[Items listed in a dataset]
BEGIN
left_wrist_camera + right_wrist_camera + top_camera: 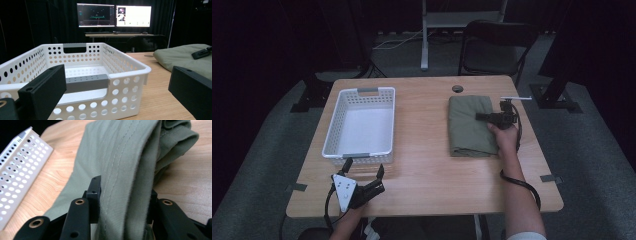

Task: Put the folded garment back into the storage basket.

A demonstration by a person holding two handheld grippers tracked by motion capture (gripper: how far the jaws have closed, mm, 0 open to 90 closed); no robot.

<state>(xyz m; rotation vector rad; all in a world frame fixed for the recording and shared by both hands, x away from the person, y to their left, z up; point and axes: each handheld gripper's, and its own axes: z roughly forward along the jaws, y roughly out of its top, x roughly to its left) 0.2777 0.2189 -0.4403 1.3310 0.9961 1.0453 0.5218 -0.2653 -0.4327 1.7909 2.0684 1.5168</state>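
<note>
Wooden and pale, the desk (427, 170) carries everything, and places on it are given as on a clock face laid over the high view. At about ten o'clock a white perforated basket (362, 122) with grey handles is seen, standing empty. At about two o'clock a folded olive-green cloth (468, 125) lies flat on the desk, well apart from the basket. The right hand-held gripper (484, 116) is laid over the cloth's right edge, and in the right gripper view a thick fold of the cloth (125, 170) is seen pinched between the two black jaws, which are pressed together on it. The left hand-held gripper (364, 172) is held at about seven o'clock, just in front of the basket's near wall, its jaws spread with nothing between them; in the left gripper view the basket's near grey handle (86, 82) is seen between them and beyond. The step in hand is judged to be the grasp on the cloth, with the lift not yet made. The next move would call for the cloth to be raised without unfolding and carried towards ten o'clock, over the basket's rim, probably with the basket steadied.
</note>
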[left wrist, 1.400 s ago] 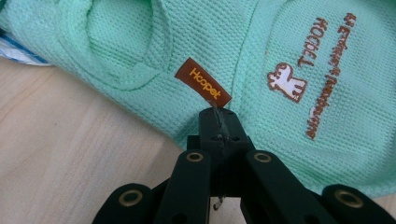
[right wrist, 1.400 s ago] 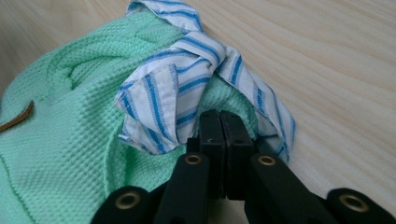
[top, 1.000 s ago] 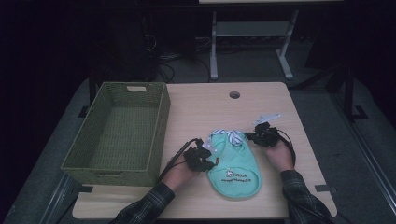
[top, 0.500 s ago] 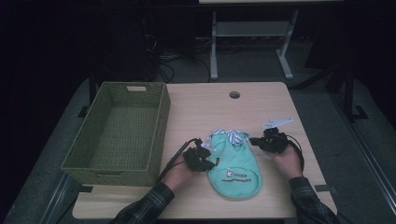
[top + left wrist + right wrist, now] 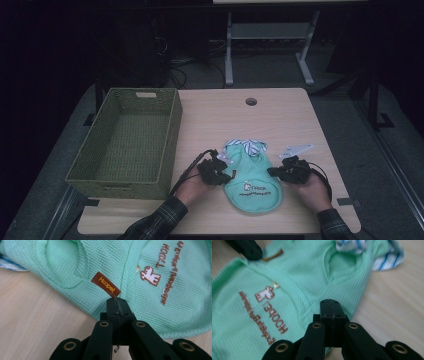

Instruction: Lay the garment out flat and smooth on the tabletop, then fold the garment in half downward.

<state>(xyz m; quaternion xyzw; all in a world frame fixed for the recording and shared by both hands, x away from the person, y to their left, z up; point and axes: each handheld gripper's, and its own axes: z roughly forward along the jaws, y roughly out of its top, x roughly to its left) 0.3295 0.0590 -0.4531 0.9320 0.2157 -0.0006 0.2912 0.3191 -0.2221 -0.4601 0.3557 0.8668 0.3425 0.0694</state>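
One mint-green pet shirt (image 5: 252, 175) lies flat on the pale wooden table (image 5: 280, 120), its long axis running from 12 to 6 o'clock, with the striped collar (image 5: 248, 146) at 12. Two grippers flank it: the left gripper (image 5: 223, 176) at 9 o'clock, the right gripper (image 5: 270, 171) at 3, both with jaws together on the shirt's edges. One empty green wicker basket (image 5: 125, 140) sits toward 9 o'clock. The room around is dark.

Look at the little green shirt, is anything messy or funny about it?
A bit. The mint green shirt lies flat, but its striped collar is rumpled at the top end. The brown label sticks out at the side seam, right by the tip of the shut left hand-held gripper. No tear or spill shows.
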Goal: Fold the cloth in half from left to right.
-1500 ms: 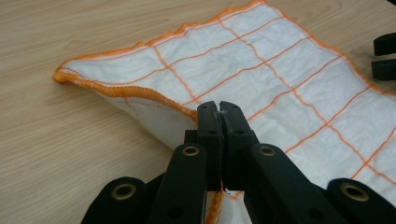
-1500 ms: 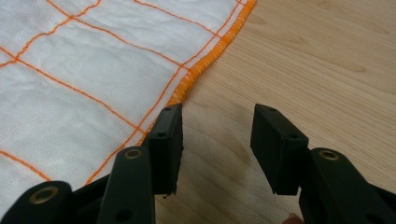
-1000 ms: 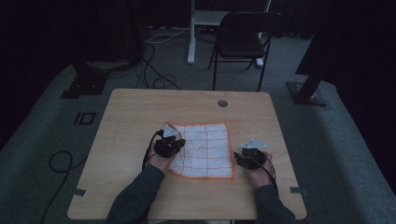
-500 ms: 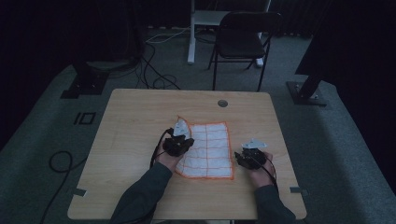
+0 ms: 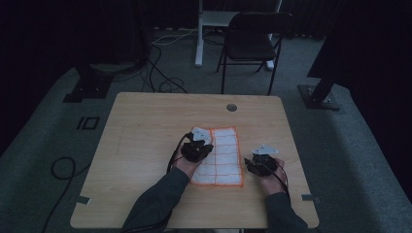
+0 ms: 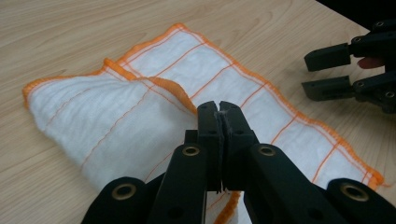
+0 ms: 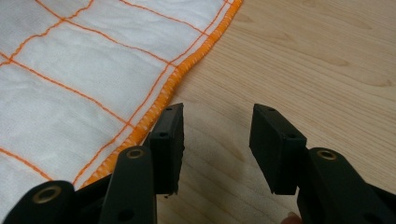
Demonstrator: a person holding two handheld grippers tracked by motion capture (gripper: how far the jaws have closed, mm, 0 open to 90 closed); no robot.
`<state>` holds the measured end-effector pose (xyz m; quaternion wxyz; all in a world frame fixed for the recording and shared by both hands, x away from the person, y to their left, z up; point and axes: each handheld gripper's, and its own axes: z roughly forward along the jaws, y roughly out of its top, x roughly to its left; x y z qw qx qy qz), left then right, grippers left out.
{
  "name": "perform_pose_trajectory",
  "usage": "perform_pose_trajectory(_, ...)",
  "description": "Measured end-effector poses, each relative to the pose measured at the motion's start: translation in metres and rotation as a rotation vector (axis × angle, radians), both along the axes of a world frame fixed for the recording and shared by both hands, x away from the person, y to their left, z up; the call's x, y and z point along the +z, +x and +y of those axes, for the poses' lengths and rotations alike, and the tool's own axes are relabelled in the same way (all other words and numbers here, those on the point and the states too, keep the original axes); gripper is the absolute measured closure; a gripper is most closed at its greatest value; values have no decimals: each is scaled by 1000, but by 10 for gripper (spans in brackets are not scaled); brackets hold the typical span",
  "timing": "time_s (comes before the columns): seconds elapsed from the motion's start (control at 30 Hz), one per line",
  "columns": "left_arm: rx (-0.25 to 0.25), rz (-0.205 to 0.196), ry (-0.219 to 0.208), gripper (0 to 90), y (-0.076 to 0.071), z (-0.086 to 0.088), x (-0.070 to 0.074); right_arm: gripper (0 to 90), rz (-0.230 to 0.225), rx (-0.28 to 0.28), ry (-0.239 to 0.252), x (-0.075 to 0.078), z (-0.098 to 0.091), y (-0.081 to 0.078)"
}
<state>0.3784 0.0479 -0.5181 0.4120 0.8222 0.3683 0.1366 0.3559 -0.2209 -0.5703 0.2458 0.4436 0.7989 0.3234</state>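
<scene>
Left gripper view: left tool (image 6: 219, 109) clamped on cloth (image 6: 112, 116), right tool (image 7: 217, 140) apart, empty

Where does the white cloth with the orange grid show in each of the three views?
High view: the cloth lies at the table's centre, its left part folded over, between the two hands.
Left gripper view: it spreads across the middle, the left claw shut on its folded edge.
Right gripper view: it covers the upper left, beside the open right claw.
Shared landmark: the orange hem, seen along its edge in every view.
</scene>
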Motion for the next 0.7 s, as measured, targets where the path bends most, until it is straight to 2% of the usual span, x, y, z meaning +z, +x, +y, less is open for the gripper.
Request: perform_pose_trajectory(0.7,-73,9,7,893,3,-46,0,546,-4,-23,15,0,-7,-1)
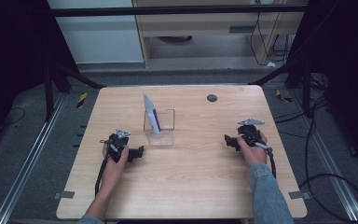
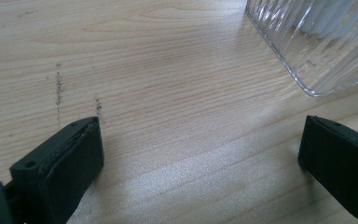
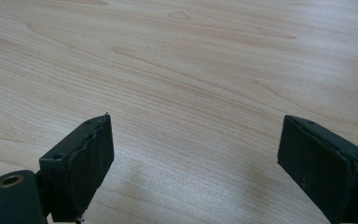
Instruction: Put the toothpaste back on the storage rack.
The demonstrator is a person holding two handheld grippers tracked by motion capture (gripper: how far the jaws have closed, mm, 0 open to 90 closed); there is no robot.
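We see a big wooden table [image 1: 186,186] under both of our tongs. On it stands a clear box [image 1: 160,127] with ribbed see-through walls, and a white tube [image 1: 152,113] with a purple stripe leans inside it, its top poking up above the rim. The box sits just past our left tongs [image 1: 138,152], a little ahead of them and to the side of the tips. In the left gripper view a corner of the clear box [image 2: 317,42] shows near the far jaw, close but not touching it. The left tongs [image 2: 200,154] are spread wide with nothing but bare wood between the jaws. Our right tongs [image 1: 227,140] rest well apart from the box, off on the other side of the table. In the right gripper view the right tongs [image 3: 196,158] are spread wide too and hold nothing. A small dark round spot [image 1: 211,98] lies on the table far ahead of both tongs.
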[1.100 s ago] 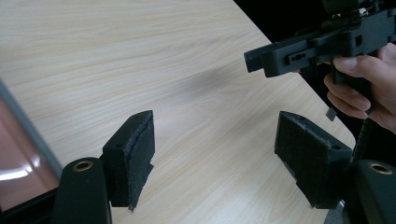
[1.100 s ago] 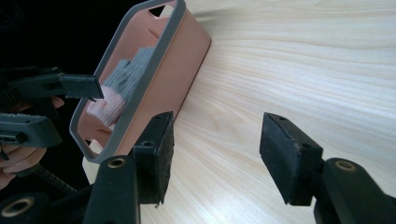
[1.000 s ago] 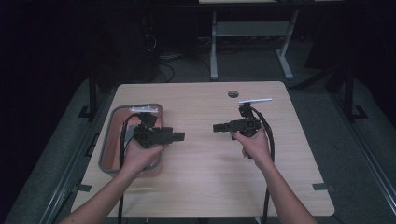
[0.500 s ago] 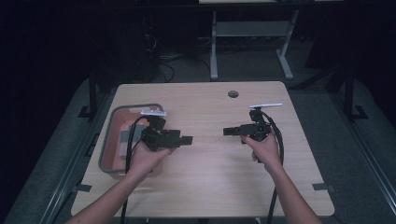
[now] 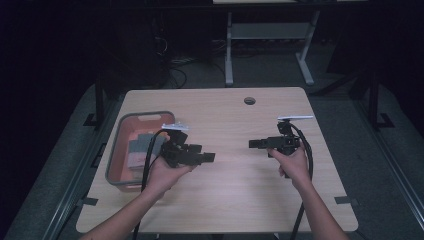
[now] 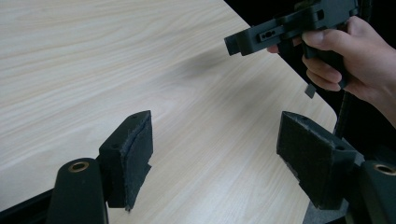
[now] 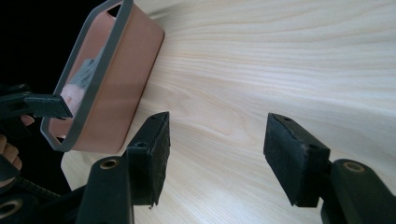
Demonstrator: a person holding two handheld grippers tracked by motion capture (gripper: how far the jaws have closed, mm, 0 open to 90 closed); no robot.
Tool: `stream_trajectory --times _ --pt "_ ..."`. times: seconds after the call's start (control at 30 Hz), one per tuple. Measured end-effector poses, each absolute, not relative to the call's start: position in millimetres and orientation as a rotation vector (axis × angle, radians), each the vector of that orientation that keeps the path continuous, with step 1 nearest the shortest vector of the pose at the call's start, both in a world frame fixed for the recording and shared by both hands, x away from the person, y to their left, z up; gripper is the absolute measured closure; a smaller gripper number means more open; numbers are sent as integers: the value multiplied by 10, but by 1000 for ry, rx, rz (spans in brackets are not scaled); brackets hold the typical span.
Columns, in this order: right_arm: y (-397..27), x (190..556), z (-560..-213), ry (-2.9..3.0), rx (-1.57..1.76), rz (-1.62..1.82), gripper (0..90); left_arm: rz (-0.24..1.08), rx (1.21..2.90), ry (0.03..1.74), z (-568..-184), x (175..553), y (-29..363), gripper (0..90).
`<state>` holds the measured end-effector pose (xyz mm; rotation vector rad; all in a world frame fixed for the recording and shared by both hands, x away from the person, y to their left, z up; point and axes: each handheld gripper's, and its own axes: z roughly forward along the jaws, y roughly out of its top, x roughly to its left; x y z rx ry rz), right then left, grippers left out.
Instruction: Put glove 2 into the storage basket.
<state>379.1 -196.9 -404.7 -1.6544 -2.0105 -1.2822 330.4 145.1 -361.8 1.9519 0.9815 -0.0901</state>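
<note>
My left gripper (image 5: 209,158) hovers over the wooden table (image 5: 235,200) just right of an orange bin, pointing right. Its jaws are open with nothing between them, and bare table shows between them in the left gripper view (image 6: 215,149). My right gripper (image 5: 252,144) is held at the table's right half, pointing left at the other one, a short gap apart. It is open too, with only wood grain between its pads (image 7: 217,149). Each gripper appears in the other's view: the right gripper (image 6: 285,28) in a hand, the left gripper (image 7: 44,105) at the edge.
An orange bin with a grey rim (image 5: 148,114) stands at the table's left side, its wall (image 7: 121,88) close to the left hand. Grey items (image 5: 140,149) lie inside it. A round cable hole (image 5: 249,100) sits near the far edge. A desk frame (image 5: 229,45) stands beyond the table.
Both hands have shifted to the right and a little lower toward the tabletop. The left gripper has come off the bin's edge onto open table. Both jaws remain apart.
</note>
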Motion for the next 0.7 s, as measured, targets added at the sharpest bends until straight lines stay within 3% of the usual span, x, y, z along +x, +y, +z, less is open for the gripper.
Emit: stream_trajectory --times 0.7 --pt "-2259 3658 -4218 -1961 -1706 -1277 405 -150 1964 936 -3862 3191 1124 267"
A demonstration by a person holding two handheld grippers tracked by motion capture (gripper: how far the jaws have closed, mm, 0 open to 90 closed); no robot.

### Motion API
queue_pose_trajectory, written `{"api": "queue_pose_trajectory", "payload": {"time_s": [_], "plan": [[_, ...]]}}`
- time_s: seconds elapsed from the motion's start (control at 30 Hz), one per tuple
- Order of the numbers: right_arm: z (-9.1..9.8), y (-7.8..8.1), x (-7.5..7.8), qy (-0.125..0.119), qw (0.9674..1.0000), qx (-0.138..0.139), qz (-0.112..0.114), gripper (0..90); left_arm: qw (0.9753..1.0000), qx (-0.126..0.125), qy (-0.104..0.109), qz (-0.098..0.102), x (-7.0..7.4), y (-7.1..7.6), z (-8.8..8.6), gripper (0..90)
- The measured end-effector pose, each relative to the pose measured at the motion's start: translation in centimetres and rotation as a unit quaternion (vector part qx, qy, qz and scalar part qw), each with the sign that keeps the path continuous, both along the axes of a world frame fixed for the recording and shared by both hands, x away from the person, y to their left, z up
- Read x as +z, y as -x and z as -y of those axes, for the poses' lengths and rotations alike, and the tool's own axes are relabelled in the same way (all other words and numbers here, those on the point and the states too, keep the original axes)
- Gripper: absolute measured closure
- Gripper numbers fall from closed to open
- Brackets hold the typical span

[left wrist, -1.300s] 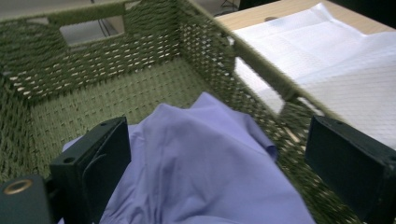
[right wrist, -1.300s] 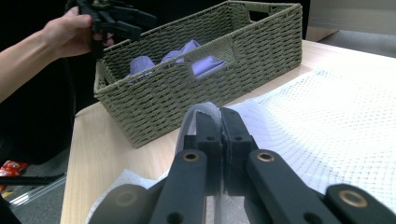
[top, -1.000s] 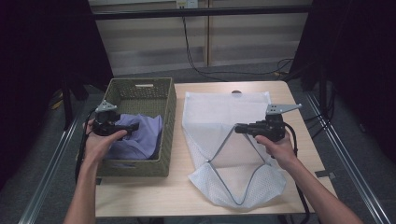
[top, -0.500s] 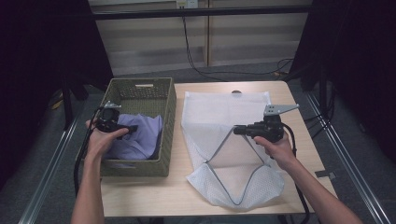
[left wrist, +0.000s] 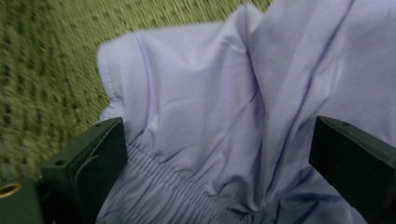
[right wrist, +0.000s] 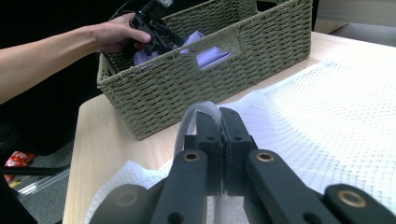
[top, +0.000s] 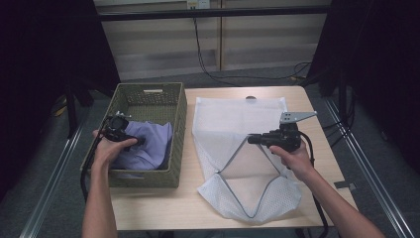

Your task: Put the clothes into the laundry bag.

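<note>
A lavender garment (top: 148, 146) lies crumpled in the green woven basket (top: 148, 89) at the table's left. My left gripper (top: 138, 141) reaches down into the basket. Its jaws have just been opening, and in the left gripper view my left gripper (left wrist: 217, 158) stands open astride a gathered fold of the garment (left wrist: 201, 93), pads off the cloth. A white mesh laundry bag (top: 237, 114) lies flat right of the basket. My right gripper (top: 250, 140) is shut on the bag's rim and holds its mouth lifted; in the right gripper view my right gripper (right wrist: 215, 116) pinches that edge.
The basket (right wrist: 210, 79) stands close to the bag (right wrist: 345, 107), with the other hand and left gripper (right wrist: 163, 37) inside it. The wooden table (top: 337, 163) has bare strips at its right and front. Dark curtains and cables lie beyond the far edge.
My left gripper has sunk lower into the basket onto the garment. The right gripper and the bag have kept still.
</note>
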State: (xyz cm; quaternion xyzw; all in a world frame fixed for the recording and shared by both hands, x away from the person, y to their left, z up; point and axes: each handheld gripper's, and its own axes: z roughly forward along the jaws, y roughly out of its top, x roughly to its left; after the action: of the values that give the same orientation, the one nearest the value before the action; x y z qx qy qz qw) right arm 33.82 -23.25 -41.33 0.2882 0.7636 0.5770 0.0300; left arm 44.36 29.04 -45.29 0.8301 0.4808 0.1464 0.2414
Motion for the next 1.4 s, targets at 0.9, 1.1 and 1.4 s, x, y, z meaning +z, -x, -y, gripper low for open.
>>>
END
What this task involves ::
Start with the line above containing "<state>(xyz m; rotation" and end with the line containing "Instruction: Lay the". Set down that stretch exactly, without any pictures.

Result of this task ::
<state>(xyz m; rotation vector rad; all in a world frame fixed for the recording and shared by both hands, x away from the person, y to their left, z up; point and axes: each handheld gripper's, and its own axes: z roughly forward along the jaws, y roughly out of its top, x roughly to its left) 0.2777 0.2189 -0.4403 1.3310 0.9961 1.0453 0.5218 -0.2653 -0.4327 1.7909 2.0684 1.5168</state>
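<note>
Wooden and pale, the desk (427, 170) carries everything, and places on it are given as on a clock face laid over the high view. At about ten o'clock a white perforated basket (362, 122) with grey handles is seen, standing empty. At about two o'clock a folded olive-green cloth (468, 125) lies flat on the desk, well apart from the basket. The right hand-held gripper (484, 116) is laid over the cloth's right edge, and in the right gripper view a thick fold of the cloth (125, 170) is seen pinched between the two black jaws, which are pressed together on it. The left hand-held gripper (364, 172) is held at about seven o'clock, just in front of the basket's near wall, its jaws spread with nothing between them; in the left gripper view the basket's near grey handle (86, 82) is seen between them and beyond. The step in hand is judged to be the grasp on the cloth, with the lift not yet made. The next move would call for the cloth to be raised without unfolding and carried towards ten o'clock, over the basket's rim, probably with the basket steadied.
</note>
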[left wrist, 1.400 s ago] 
[right wrist, 1.400 s ago] 
[top, 1.000 s ago] 
[top, 0.500 s ago] 
[top + left wrist + right wrist, now] 

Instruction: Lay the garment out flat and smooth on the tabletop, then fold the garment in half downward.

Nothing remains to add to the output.